The good, the bad, and the [undefined]

A blog about tech, engineering and all things in between.

Event Streaming Analytics Platform

Background

Onboarding Journeys can be long, more so if they’re for credit cards. The steps can be long drawn, they can lack clarity, and its very easy for users to get confused and dropoff entirely. Of course, this problem can be fixed by improving the UX but really understanding

  1. What confuses users
  2. Which users are most likely to dropoff
  3. Which steps are most likely to cause these dropoffs

Once we’ve figured out the answer for these questions, the next step is to act on these insights.

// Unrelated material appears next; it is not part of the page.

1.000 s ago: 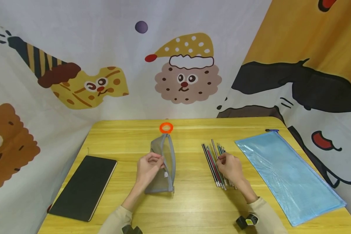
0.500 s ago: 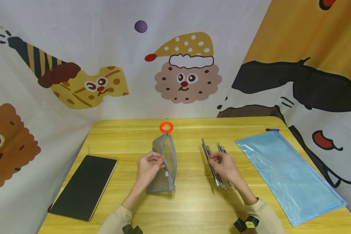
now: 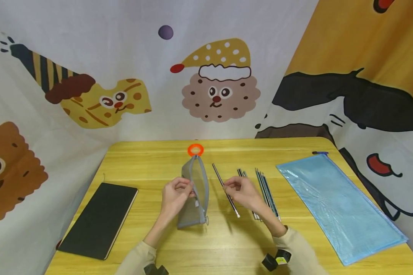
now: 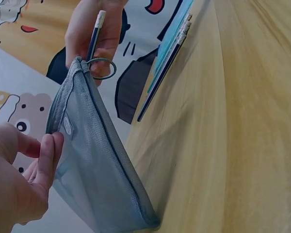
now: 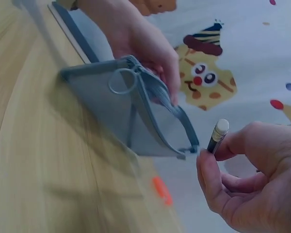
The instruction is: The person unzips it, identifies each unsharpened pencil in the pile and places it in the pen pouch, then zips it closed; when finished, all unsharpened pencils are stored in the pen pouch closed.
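My left hand [image 3: 174, 196] pinches one edge of a grey mesh zip pouch [image 3: 191, 217], which stands propped up with its mouth unzipped and a ring on the zip end. In the left wrist view the fingers [image 4: 47, 150] grip the pouch's rim beside a small label. Between thumb and fingertips my right hand [image 3: 244, 193] holds a dark pencil [image 3: 232, 204] with a white eraser, raised above the table just right of the pouch. In the right wrist view the pencil's eraser end [image 5: 220, 130] points toward the camera, close to the pouch's open mouth [image 5: 172, 119].
Two small groups of pencils [image 3: 266, 189] lie right of centre, partly under my right forearm. A blue translucent zip folder [image 3: 344, 206] covers the right side. A black notebook [image 3: 99, 221] lies at left, and an orange ring [image 3: 190, 150] sits behind the pouch.
My right hand has lifted a pencil from the group and carried it left toward the pouch. The left hand keeps its grip, while the pouch has tilted slightly to the right.
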### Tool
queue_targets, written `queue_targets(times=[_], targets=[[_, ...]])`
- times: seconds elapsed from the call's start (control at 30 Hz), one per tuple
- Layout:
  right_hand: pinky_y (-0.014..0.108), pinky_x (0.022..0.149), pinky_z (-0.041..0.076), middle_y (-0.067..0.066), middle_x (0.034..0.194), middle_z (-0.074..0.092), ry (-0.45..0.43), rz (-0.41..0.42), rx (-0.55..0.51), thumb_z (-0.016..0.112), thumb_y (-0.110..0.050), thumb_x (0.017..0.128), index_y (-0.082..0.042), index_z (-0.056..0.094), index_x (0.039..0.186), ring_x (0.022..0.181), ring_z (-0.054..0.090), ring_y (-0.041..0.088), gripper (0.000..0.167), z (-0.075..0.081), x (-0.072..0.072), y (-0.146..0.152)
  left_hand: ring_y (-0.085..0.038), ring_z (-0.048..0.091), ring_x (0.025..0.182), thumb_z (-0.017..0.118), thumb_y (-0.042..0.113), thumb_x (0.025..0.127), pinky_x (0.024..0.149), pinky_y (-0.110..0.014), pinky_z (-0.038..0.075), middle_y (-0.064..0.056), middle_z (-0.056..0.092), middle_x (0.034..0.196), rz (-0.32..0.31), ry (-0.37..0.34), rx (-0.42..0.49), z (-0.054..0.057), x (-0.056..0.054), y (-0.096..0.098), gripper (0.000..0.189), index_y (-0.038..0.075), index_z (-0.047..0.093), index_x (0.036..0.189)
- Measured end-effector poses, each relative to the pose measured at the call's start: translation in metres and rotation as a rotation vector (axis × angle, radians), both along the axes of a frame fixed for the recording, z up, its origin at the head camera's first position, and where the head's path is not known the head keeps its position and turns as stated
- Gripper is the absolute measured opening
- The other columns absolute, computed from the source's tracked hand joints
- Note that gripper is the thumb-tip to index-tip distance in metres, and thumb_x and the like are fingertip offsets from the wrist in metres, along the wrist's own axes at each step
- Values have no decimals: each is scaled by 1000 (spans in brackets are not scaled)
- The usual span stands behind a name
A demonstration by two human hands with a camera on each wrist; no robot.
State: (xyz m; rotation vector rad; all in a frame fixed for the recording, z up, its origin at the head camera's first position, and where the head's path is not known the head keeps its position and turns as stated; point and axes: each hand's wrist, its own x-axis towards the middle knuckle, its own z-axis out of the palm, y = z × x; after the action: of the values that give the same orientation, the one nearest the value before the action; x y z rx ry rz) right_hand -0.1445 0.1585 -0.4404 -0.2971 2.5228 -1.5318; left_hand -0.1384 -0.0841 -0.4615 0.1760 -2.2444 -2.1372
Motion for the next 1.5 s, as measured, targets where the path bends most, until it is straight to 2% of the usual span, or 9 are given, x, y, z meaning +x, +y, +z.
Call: queue_targets(times=[0.1,0.33,0.53,0.7,0.93,1.03,1.23,1.5], targets=[[22,61,56,10,95,72,23,32,25,65,-11,94,0,71,106,79,65,14,18,2,1,-10,-12,70,60,68,-2,90,62,-27,66,-11,72,77,-5,4,8,1,1,1,10,-9,65,97],[21,62,55,8,91,71,75,79,16,65,-10,92,0,72,103,78,65,14,16,9,3,-33,-14,70,60,65,-4,91,63,-33,66,-17,72,80,-30,35,36,-1,1,2,12,-11,63,101],[20,59,55,5,86,71,107,81,62,67,-10,90,-1,73,100,73,63,12,15,11,2,-46,-15,70,61,66,-4,90,63,-33,66,-19,73,80,-30,34,37,-1,1,3,12,-10,63,100],[21,61,57,4,86,72,124,80,100,68,-11,91,-3,73,101,73,63,11,15,12,-5,-56,-15,70,60,66,-4,91,61,-31,66,-19,73,79,-28,32,43,0,1,4,10,-10,63,99],[18,61,60,11,89,74,196,54,101,66,-8,93,2,70,103,73,68,14,15,9,-10,-70,-15,70,61,65,-2,92,63,-32,66,-18,73,79,-36,27,38,1,2,5,12,-11,63,99],[18,61,60,12,90,74,207,44,84,67,-7,93,2,70,104,74,69,15,15,8,-8,-71,-15,70,62,66,-2,92,65,-35,67,-16,73,79,-29,16,37,1,2,5,11,-10,64,99],[19,58,61,17,92,73,173,50,11,66,-4,94,5,70,107,73,70,20,16,6,-2,-63,-14,70,61,65,-3,91,62,-29,66,-15,73,77,-15,17,53,0,1,5,11,-11,63,99],[20,58,59,12,88,73,163,4,1,68,-5,93,1,71,106,71,69,19,15,3,2,-47,-14,69,60,65,-4,92,60,-27,65,-13,72,75,-9,10,60,-1,0,5,11,-12,62,98]])
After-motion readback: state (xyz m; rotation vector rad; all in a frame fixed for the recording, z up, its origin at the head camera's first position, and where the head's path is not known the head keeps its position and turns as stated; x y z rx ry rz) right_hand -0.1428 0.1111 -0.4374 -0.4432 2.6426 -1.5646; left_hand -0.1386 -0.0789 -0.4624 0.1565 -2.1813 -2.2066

  1. Maybe send custom reminders and nudges to users that have dropped off
  2. Allow analytics teams to visualize real-time dropoffs though the journey
  3. Enable Product owners to analyze results of their A/B testing within the journey through real-time dashboards

These are some of the functionalities I wanted for my use-case while working on a funnel analysis of an onboarding journey. The answer to all of the above questions was an in-house event orchestration platform called Analytica (greek for science of analysis) that could power customer engagement tools, analytics, logging and basically anything that could require user triggered events.

Why application workflow engines just aren’t enough

All the steps and transitions in our onboarding journey were being powered by an application workflow engine. Usually all of the application and transition data is stored on a RDBMS/NoSQL Database. However its not possible to directly use this as a source of truth for analytics. First of all, you would need to gather all of this data from different sources and dump them in a warehouse to power analytics tools which in itself is a non-trivial task.

Once you manage to figure what data to store in your warehouse now you would have to do this all over again if you ever wanted to analyze funnels for a different onboarding journey which uses a different workflow engine. Having faced these challenges already, I wanted to create a platform where I could emit events that are completely independent from the workflow engine logic. This meant I could store any user metric that I wanted to store in whichever manner/format I wanted. The frontend could also now directly send me a clickstream data of user events (page visits, click activity, etc) and all of it could now be tracked without having to rely on whims of the workflow engine.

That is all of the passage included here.